Колдун и Ведьма

Глава I. Похищение

В дверь башни колотили.

– Ива-ан! Ну Ива-ан же! Открой, ну, пожалуйста! Откро-ой! Скорее, ну, скорее!

Так, это Брионни, узнаю голос моей подружки. Силы великие, что стряслось? Ливень такой на дворе!..

Брионни, или Бри – мой друг. Как теперь принято говорить, «друг с преимуществами». Мы соседи по нашему Лесу и порой, гм, оказываемся в одной постели. Как правило после того, как Бри угодит в очередную переделку.

Вернее, оказывались раньше.

Но мы с ней не пара и даже не любовники. Мы именно «друзья с преимуществами». Между нами всё уж очень странно выходит, одно слово. Меня всегда учили, что девушки (а ведьмы — в особенности) стремятся к «настоящим отношениям», постоянным, чтобы мужчина свой, чтобы дом — полная чаша, и даже из ведьм уходят, встретив суженого, но Бри сей постулат старательно опровергала. У неё время от времени заводились дружки-приятели, и про меня она забывала; однако проходило некоторое (не слишком большое) время, и она или оказывалась у меня на пороге, или посылала записочку с «приглашением на чаёк».

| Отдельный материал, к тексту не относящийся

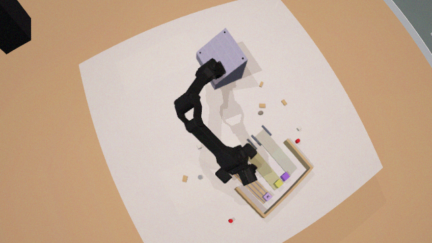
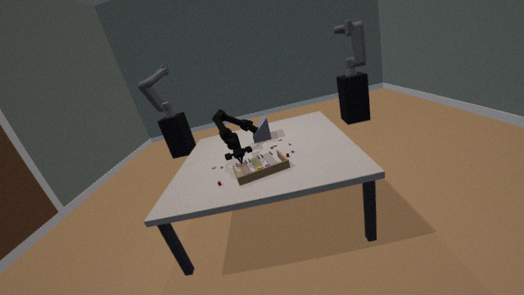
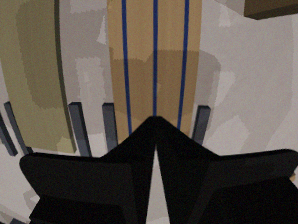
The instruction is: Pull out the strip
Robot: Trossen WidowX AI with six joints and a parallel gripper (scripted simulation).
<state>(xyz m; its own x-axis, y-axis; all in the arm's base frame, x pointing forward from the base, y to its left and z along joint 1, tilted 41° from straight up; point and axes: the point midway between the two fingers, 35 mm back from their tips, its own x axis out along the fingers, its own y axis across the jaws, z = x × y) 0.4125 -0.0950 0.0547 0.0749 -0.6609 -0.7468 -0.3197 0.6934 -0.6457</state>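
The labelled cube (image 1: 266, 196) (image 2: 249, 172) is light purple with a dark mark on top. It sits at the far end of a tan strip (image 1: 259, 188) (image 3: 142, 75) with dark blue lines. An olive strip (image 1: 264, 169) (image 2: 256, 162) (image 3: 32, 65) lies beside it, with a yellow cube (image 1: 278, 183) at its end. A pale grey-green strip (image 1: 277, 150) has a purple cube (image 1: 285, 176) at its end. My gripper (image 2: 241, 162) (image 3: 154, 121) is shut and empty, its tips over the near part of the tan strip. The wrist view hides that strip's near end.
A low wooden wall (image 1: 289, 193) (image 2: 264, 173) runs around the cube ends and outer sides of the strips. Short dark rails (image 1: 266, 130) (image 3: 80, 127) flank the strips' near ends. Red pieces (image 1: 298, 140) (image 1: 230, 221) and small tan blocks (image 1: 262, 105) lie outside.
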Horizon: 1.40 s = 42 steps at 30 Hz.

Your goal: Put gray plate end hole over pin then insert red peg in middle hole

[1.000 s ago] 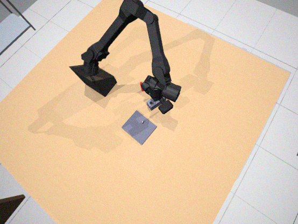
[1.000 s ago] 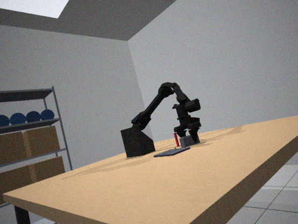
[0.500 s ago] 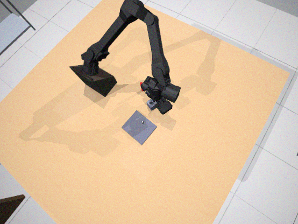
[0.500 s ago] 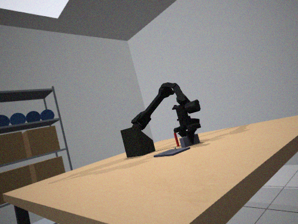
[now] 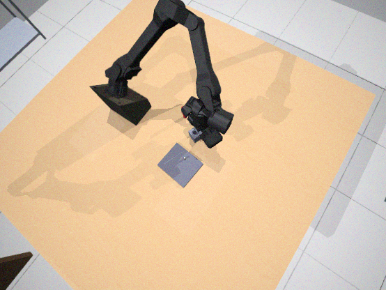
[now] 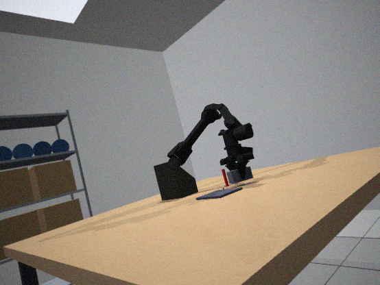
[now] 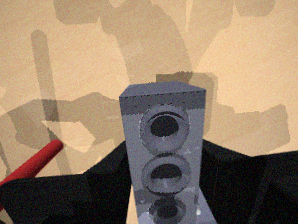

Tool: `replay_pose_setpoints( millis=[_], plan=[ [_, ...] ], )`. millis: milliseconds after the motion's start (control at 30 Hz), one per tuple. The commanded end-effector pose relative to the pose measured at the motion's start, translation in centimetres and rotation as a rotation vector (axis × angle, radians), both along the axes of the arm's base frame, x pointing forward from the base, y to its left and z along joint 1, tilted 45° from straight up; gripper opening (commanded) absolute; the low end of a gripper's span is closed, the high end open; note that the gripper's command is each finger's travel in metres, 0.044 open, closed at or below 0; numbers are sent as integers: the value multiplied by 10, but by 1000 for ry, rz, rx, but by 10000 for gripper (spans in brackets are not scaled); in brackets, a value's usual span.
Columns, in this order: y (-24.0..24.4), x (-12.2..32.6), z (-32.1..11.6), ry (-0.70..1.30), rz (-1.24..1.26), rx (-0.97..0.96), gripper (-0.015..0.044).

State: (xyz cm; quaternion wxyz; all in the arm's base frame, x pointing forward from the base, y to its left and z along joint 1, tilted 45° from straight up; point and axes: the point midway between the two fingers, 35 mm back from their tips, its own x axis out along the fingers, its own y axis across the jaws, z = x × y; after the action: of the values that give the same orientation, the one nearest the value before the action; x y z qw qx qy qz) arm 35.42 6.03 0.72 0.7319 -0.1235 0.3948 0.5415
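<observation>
The gray plate [image 5: 196,138] [image 6: 234,177] [image 7: 195,155] is a thick block with three holes in a row, facing up. My gripper [image 6: 243,177] [image 7: 157,138] is shut on it, one black finger at each long side. The plate appears to be at table level, beside the base. The base [image 5: 172,164] [image 6: 216,195] is a flat blue-gray square on the table, and its small pin [image 5: 184,158] [image 6: 223,188] stands bare. The red peg [image 6: 225,177] [image 7: 37,165] stands upright beside the gripper, mostly hidden by it in the top view.
The wooden table [image 5: 209,226] [image 6: 171,240] carries the arm's dark mount [image 5: 130,104] [image 6: 175,183], which stands to the left of the gripper in the top and exterior views. Shelves [image 6: 38,159] with boxes stand beyond the table. Arm shadows cross the table top.
</observation>
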Motion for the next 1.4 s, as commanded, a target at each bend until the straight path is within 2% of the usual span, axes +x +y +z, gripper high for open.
replay_pose_setpoints(
  millis=[0, 1033, 1367],
  plan=[
    [-12, 2, 12, -15, 1, -5, 0],
    [-82, -18, 78, -14, 2, -1, 0],
    [-89, -17, 66, -9, -3, -1, 0]
  ],
)
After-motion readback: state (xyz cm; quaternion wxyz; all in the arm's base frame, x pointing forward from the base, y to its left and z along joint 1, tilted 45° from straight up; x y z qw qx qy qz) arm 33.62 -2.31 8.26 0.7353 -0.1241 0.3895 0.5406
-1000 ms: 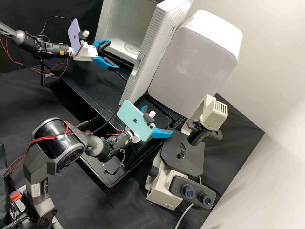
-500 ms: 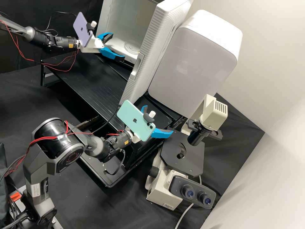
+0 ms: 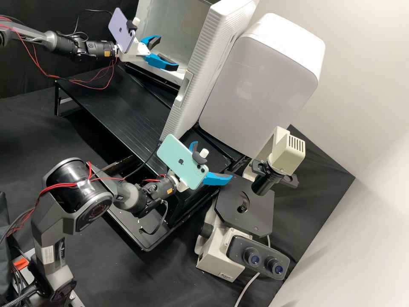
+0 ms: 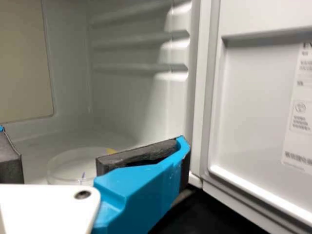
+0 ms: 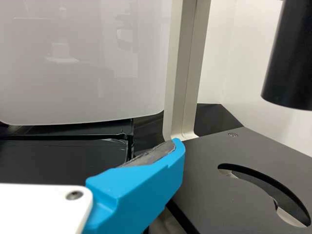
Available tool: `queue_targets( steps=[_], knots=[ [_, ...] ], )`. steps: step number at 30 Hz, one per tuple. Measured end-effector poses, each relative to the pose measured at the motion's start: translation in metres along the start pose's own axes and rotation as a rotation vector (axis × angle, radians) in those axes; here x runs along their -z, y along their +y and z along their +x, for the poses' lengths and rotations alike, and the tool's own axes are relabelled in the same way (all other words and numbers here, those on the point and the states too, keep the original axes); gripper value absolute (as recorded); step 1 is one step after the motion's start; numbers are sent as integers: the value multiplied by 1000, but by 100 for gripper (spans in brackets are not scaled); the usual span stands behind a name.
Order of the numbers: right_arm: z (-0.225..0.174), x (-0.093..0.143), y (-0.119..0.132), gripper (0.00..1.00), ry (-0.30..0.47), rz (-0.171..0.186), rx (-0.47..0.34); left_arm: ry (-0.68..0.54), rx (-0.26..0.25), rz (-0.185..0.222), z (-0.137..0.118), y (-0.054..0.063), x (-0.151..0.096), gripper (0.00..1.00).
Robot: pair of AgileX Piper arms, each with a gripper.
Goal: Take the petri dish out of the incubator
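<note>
Left gripper (image 3: 167, 53): upper left of the high view, at the mouth of the incubator (image 3: 170, 19). One second ago farther to the left, over the black shelf (image 3: 119, 106). Claw wide, holding nothing.
Petri dish (image 4: 73, 165): flat on the incubator floor, lower left of the left wrist view. Seen between the two blue fingers, not touched yet.
Incubator door (image 3: 204, 64): open, top centre of the high view.
Right gripper (image 3: 211, 161): centre of the high view, just beside the microscope stage (image 3: 245, 204). Same place as one second ago. Claw wide, empty.
Meaning for the task: approach almost finished, grasp not yet begun. Probably next to go deeper and lower, then to close on the dish rim.
Risk: dish low and smooth, likely easy to push away instead of catching.
</note>
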State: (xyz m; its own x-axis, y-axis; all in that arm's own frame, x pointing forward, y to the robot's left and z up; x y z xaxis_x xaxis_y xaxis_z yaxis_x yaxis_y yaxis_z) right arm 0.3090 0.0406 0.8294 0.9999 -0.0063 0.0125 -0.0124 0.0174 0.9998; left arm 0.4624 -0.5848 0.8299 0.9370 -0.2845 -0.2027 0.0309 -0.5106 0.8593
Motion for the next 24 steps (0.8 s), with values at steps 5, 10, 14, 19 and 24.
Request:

Правда, к себе в избушку она звала очень редко. «Чаёк» мы вкушали где-нибудь в приличном трактире, после чего отправлялись ко мне.

И я знал, почему.

Бри — ужасная неряха. Нет, одета всегда с иголочки, никаких тебе немытых волос или перекрученных чулок (не говоря уж о рваных). Но стоит оставить Бри на пять минут в одиночестве — и, вернувшись, вы обнаружите вокруг неё тот самый Хаос, первозданное начало. Книги будут валяться повсюду, включая пол, подушки попытаются изобразить из себя некое подобие фортеции, занавеска непременно окажется оборвана, какая-нибудь чашка — разбита; а сама Бри будет в это же время увлечённо вычерчивать какую-нибудь магическую схему. Беспорядка она попросту не замечает.

В общем, время от времени мы с Бри просыпались под одним одеялом. Просыпались так, словно это была самая естественная вещь на свете. Никто не смущался, не стеснялся, не краснел мучительно, пряча глаза.

И не задавался вопросом о будущем.

— Бри! — Нажимаю скрытый в стене рычаг, дверь башни распахивается. Не люблю магические замки. Сам их легко вскрываю на раз-два.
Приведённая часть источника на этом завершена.